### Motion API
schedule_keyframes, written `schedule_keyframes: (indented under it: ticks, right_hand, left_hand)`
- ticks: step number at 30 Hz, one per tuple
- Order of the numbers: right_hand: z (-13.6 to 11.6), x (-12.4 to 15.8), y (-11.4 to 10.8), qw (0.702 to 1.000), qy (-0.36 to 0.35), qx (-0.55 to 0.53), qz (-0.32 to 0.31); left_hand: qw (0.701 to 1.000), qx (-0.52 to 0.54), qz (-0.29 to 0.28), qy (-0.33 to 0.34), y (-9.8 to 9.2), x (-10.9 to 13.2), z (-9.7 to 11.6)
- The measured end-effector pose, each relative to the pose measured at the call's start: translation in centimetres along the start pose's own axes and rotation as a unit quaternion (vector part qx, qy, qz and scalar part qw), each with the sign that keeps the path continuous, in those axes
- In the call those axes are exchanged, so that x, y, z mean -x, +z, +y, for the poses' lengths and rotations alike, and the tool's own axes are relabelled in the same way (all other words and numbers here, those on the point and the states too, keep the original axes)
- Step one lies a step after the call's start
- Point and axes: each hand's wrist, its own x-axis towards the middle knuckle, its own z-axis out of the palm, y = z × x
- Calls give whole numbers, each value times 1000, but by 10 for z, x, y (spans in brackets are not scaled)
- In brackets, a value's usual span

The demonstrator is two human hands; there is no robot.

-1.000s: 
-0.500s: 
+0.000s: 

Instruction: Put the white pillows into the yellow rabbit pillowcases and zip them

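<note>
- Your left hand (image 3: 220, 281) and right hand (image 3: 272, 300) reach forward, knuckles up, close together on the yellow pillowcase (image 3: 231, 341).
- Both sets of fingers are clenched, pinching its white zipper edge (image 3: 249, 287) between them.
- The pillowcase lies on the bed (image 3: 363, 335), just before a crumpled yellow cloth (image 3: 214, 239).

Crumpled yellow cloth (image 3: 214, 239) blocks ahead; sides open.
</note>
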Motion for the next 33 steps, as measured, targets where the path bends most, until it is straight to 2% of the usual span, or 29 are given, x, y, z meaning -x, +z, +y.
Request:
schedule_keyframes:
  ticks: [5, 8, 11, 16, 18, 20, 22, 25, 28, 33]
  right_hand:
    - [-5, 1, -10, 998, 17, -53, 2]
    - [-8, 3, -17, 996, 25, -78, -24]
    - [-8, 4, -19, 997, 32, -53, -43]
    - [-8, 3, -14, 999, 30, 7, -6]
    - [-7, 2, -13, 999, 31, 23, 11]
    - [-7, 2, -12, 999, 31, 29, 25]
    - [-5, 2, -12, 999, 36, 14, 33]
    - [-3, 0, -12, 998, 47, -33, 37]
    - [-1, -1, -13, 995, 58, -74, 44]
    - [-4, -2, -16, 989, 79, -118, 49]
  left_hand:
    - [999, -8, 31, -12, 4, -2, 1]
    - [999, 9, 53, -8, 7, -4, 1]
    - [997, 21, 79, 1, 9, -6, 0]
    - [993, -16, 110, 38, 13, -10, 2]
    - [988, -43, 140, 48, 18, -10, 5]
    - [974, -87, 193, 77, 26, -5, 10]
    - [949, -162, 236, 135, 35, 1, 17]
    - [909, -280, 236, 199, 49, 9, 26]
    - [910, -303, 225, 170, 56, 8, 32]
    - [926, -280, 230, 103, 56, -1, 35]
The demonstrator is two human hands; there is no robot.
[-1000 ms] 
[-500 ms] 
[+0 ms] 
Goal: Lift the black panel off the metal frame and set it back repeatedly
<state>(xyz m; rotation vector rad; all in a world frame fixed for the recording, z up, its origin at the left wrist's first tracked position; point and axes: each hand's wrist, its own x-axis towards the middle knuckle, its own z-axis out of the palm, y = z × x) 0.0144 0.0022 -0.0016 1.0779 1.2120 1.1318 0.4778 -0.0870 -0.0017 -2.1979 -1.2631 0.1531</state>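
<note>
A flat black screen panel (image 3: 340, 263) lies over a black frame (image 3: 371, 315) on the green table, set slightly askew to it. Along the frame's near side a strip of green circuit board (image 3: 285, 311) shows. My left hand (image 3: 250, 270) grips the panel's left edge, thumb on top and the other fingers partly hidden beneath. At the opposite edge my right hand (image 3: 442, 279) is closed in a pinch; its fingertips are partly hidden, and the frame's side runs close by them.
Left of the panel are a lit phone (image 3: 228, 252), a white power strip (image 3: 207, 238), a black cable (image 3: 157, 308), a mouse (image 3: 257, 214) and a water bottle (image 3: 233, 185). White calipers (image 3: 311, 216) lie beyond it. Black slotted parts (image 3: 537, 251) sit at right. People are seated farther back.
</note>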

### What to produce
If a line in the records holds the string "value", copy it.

### Answer to the problem
- Calls give whole numbers, each value times 1000, but by 10 for z, x, y (spans in brackets are not scaled)
- In brackets, a value's usual span

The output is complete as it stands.